The task: Search the material below for the string "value" and copy each line where it appears.

[Start of section]

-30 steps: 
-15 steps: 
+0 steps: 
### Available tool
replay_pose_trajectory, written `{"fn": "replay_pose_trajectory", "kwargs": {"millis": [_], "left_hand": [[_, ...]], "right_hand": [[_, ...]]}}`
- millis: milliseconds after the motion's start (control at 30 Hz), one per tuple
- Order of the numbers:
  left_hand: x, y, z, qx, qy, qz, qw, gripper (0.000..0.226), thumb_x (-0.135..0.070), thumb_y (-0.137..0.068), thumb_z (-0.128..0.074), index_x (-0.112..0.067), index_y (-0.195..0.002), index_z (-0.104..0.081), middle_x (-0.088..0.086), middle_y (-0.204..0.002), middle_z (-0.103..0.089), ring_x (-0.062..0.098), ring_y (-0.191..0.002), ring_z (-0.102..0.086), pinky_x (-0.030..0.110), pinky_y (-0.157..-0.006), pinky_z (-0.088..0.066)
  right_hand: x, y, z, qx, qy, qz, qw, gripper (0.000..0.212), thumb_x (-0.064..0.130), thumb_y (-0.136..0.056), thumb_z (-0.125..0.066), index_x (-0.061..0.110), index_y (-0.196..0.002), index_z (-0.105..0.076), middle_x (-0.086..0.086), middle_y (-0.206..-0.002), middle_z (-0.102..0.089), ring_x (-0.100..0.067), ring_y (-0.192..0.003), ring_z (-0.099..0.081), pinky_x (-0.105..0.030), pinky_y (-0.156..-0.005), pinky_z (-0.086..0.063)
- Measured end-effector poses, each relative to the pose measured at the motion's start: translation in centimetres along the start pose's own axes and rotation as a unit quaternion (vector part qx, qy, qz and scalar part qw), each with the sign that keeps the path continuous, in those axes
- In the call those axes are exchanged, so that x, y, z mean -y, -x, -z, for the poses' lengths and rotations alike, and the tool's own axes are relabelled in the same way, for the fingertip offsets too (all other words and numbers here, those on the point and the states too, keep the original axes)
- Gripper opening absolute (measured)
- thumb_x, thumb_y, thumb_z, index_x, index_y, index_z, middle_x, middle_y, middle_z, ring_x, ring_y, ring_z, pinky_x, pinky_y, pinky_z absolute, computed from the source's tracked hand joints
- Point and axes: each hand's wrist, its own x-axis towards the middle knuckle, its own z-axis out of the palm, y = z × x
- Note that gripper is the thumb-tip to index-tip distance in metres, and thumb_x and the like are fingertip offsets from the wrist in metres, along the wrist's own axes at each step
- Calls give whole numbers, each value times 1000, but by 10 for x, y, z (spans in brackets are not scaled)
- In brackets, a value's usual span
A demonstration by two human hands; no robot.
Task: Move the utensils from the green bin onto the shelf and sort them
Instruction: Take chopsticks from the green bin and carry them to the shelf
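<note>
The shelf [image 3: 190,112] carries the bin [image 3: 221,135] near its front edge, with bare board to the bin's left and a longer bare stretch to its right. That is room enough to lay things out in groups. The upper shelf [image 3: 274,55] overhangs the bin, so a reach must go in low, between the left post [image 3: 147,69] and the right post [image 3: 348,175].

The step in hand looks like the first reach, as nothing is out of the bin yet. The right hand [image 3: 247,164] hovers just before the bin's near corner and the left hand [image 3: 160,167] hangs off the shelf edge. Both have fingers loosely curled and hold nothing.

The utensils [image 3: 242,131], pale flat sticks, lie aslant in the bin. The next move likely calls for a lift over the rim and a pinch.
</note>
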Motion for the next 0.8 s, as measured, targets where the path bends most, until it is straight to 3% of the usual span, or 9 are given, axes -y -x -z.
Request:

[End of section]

Reply:
- Calls give whole numbers, each value times 1000, but by 10 for x, y, z (spans in brackets are not scaled)
- In brackets, a value's usual span

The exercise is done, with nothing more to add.